Using the data that follows, output only the lines from the line with "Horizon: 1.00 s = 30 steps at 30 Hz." up to and including the line with "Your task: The", exactly, leaving pictures aside.

Content starts

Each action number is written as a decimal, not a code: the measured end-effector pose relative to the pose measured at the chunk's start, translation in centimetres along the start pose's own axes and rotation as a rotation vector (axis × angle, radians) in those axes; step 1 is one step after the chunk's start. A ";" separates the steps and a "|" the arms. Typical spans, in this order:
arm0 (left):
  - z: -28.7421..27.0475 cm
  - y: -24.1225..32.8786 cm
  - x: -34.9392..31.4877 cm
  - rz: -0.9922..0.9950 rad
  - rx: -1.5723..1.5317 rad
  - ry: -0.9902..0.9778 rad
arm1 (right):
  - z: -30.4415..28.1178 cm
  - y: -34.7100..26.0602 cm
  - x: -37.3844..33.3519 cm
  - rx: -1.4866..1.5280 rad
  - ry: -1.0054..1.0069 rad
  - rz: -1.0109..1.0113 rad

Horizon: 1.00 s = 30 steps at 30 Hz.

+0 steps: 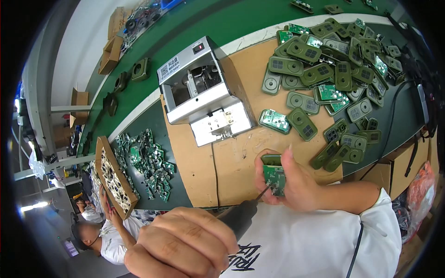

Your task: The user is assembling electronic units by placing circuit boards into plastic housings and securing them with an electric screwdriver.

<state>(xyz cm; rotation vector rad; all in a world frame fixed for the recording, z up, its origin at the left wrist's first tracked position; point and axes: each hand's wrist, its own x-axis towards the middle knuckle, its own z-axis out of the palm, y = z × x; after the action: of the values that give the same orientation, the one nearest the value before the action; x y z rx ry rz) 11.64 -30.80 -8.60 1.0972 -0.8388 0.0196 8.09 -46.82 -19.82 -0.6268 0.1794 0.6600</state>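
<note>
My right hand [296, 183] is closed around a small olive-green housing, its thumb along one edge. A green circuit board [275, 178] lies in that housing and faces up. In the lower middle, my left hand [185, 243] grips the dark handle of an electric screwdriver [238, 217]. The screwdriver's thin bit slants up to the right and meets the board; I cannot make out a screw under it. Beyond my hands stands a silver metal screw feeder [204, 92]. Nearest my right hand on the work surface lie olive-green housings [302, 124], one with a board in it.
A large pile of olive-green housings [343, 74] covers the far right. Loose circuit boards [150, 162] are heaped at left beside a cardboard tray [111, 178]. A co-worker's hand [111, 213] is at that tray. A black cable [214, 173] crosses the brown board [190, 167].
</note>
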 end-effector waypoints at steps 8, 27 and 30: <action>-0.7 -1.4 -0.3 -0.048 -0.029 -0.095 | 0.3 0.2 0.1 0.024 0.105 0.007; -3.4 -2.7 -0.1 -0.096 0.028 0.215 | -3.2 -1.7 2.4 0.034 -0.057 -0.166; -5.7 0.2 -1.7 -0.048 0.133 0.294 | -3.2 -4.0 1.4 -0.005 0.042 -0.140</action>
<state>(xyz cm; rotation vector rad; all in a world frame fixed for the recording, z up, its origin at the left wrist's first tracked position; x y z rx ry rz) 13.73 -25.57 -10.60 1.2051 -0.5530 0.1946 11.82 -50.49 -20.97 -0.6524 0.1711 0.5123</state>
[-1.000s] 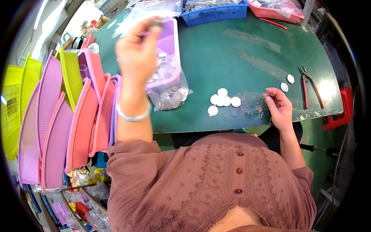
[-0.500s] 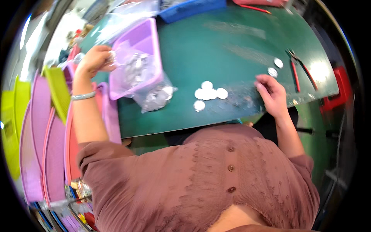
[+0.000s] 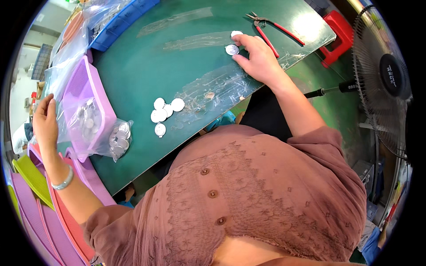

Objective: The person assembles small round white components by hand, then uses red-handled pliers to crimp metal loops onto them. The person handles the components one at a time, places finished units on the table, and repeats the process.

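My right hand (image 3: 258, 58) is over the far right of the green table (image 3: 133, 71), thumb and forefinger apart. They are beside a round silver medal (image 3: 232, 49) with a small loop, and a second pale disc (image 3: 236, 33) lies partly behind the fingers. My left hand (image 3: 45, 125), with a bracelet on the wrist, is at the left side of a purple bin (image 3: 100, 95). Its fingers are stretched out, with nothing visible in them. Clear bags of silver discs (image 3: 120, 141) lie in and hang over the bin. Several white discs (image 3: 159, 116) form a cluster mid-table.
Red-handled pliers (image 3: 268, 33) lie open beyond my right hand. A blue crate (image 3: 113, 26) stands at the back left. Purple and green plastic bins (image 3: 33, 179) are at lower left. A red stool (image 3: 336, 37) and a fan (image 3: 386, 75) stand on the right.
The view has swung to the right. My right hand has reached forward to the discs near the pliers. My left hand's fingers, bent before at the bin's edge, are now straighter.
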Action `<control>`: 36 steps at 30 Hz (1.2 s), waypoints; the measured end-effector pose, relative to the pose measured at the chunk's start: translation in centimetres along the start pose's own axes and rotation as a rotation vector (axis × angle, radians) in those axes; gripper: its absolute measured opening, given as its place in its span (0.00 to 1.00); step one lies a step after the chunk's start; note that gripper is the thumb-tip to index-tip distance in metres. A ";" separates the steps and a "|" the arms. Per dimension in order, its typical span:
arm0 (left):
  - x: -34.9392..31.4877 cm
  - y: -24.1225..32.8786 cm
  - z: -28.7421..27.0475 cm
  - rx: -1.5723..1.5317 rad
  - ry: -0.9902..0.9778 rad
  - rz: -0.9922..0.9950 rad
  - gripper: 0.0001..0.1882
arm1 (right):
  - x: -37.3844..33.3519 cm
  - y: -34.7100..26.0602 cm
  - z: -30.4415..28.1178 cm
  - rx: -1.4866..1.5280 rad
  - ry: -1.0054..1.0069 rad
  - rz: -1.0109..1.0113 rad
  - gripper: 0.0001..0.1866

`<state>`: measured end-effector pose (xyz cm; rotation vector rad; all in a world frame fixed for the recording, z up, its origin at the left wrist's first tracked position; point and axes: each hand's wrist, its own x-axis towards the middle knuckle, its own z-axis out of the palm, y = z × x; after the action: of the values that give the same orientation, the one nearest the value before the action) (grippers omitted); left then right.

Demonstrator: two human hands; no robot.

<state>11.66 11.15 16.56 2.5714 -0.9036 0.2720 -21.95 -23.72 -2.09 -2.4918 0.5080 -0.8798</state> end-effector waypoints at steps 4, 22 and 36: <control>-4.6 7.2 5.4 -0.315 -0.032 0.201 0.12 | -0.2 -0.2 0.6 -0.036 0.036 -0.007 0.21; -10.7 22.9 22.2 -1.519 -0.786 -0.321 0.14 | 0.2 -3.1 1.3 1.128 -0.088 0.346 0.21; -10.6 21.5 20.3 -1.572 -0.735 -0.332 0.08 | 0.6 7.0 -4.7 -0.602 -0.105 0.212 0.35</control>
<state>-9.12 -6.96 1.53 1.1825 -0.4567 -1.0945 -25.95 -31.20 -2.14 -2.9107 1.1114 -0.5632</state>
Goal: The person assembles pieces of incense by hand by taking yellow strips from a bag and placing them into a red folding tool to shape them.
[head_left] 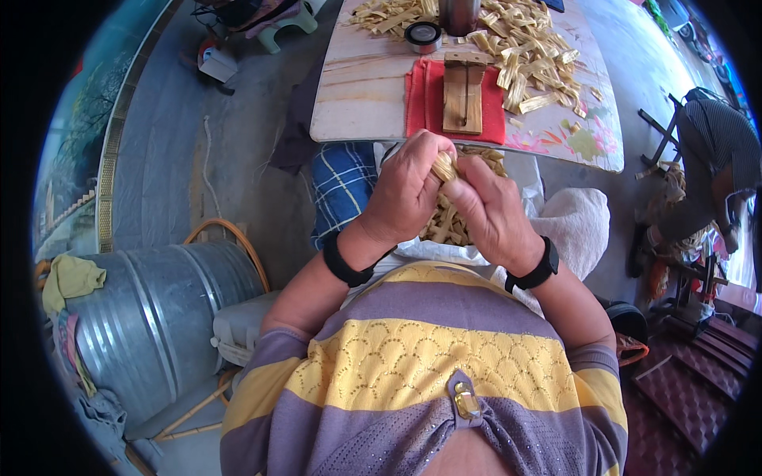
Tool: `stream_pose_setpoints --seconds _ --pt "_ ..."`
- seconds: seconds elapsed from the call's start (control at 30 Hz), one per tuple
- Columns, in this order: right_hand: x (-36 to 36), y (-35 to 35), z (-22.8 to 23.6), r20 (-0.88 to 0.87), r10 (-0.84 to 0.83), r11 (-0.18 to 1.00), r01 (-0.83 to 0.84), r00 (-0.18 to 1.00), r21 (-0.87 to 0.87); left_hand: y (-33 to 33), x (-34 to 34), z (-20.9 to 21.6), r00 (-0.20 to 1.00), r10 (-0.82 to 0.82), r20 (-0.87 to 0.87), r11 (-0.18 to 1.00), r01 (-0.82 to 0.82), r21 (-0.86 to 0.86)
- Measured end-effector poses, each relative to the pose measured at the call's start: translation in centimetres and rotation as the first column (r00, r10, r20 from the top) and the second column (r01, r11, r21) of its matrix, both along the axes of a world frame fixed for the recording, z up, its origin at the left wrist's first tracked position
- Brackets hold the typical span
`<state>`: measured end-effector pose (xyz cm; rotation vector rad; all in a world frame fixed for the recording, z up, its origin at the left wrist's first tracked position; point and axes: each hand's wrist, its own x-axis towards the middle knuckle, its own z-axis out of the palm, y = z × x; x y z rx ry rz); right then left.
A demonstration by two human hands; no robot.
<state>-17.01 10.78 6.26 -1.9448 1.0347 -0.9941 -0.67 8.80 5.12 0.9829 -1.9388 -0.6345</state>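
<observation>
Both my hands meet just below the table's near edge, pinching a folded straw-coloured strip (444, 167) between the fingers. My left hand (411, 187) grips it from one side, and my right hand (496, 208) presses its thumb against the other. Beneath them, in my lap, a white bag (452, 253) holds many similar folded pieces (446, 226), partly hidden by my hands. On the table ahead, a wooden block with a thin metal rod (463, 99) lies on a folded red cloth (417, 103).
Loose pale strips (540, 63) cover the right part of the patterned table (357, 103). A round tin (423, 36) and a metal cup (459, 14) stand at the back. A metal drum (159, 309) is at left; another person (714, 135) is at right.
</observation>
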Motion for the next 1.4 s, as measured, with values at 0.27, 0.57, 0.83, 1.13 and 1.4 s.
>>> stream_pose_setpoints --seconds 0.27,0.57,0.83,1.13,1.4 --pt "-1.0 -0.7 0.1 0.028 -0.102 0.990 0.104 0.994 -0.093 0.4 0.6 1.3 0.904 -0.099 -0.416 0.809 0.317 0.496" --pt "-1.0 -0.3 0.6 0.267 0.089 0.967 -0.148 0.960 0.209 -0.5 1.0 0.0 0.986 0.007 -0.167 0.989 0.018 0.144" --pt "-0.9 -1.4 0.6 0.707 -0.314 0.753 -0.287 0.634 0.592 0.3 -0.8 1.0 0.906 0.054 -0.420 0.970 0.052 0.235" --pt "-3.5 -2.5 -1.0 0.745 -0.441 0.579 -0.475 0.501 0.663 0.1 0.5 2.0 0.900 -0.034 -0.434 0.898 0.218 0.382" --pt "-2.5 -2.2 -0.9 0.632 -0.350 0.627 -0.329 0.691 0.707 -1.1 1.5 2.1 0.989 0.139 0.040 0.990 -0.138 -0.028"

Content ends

## [Written solution]
Horizon: 1.00 s = 30 steps at 30 Hz.

+0 steps: 

Your task: The user is assembling electronic units by placing circuit boards into plastic housings and securing them with an electric screwdriver.

No additional answer is expected.